Therapy Breaks

The therapist is going on vacation next week. *Gasp*.

Folks, let me tell you something: I HATE therapy breaks. For every and any reason. My vacation, their vacation, national holiday, illness, whatever. I hate them all. Any shift in my routine makes me feel completely out of control. I’ve been avoiding having any conversation with the therapist about said vacation because it makes me so uncomfortable. But last session, she brought it up and I realized I probably shouldn’t wait until the last minute to discuss this with her.

I asked her if she remembered what I said happened the last time Zooey had gone on vacation. I also reminded her that this time last year (literally, this exact week) I was locked in a psychiatric hospital. She smiled and said, “Well! What a difference a year makes!” which was kinda nice to hear, but I also snapped back, “The week is not over yet” in typical doomsday fashion. Life with PTSD, amiright?

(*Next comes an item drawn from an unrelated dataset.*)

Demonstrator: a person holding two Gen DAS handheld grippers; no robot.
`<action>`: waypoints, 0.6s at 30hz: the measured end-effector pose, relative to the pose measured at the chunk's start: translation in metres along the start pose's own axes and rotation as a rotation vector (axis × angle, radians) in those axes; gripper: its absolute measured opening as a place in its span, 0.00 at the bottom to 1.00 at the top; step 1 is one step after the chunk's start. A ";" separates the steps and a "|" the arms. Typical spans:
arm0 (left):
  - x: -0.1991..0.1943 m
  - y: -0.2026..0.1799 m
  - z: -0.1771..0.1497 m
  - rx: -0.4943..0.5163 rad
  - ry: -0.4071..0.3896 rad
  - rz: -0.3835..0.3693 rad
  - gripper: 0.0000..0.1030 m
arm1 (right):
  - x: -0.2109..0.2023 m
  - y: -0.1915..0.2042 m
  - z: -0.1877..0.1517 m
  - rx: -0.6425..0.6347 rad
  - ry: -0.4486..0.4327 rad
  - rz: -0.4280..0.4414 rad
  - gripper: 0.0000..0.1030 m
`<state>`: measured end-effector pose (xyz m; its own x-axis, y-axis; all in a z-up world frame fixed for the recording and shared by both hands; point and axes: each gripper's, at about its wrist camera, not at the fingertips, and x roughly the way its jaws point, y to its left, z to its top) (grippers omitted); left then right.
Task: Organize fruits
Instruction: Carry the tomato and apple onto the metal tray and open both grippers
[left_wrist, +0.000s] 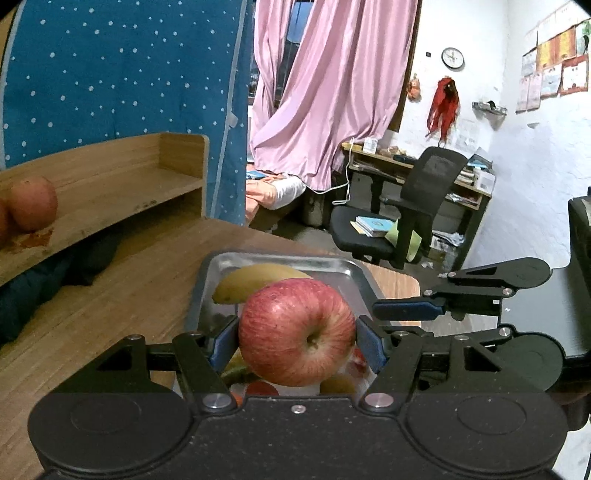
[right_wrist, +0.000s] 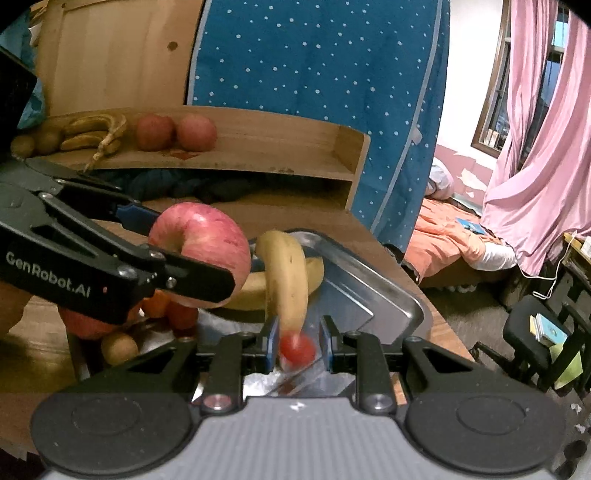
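A red apple (left_wrist: 295, 332) sits between the blue pads of my left gripper (left_wrist: 297, 343), which is shut on it above a metal tray (left_wrist: 332, 266). In the right wrist view the same apple (right_wrist: 216, 236) hangs in the left gripper (right_wrist: 188, 251) at the left. My right gripper (right_wrist: 298, 341) is shut on the near end of a yellow banana (right_wrist: 286, 273) that juts forward over the tray (right_wrist: 388, 295). A small red fruit (right_wrist: 297, 349) shows blurred beneath the pads. One of the right gripper's fingers (left_wrist: 406, 309) shows beside the apple.
A wooden shelf (right_wrist: 258, 162) at the table's back holds bananas (right_wrist: 92, 129), two apples (right_wrist: 177, 133) and kiwis (right_wrist: 35, 142). More fruit (right_wrist: 118, 347) lies at the tray's left and a second banana (right_wrist: 314, 271) inside it. An office chair (left_wrist: 417, 206) and bed (right_wrist: 461, 240) stand beyond the table edge.
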<state>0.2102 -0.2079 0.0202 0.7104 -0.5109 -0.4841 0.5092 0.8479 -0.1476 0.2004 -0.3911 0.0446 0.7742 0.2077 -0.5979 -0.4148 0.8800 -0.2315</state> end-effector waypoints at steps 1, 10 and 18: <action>0.002 -0.001 0.000 0.002 0.005 -0.001 0.67 | 0.000 -0.002 -0.001 0.003 0.000 0.001 0.26; 0.015 0.001 -0.002 0.006 0.041 0.000 0.67 | 0.004 -0.002 -0.007 0.013 0.015 0.006 0.26; 0.023 0.004 -0.001 0.005 0.063 0.003 0.67 | 0.006 -0.002 -0.009 0.021 0.021 0.007 0.26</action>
<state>0.2282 -0.2164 0.0077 0.6801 -0.4983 -0.5378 0.5097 0.8486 -0.1418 0.2010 -0.3953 0.0342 0.7611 0.2050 -0.6153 -0.4097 0.8874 -0.2111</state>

She said she has a basic idea of what happened with Zooey, but she isn’t entirely sure of the time frame. Then she asked if I thought it would be helpful to talk about last year; to give a timeline from before the hospital to when we first met back in December, right after Zooey terminated. I thought that was reasonable, so I explained how the tension and chaos with Zooey and I started in mid-summer.

Then I went on vacation once school let out in August. The day after I returned, I had session with Zooey. I don’t remember going. I don’t remember much of that day at all. I just remember a doctor waking me up at 2am and thinking, “Where the fuck am I?!”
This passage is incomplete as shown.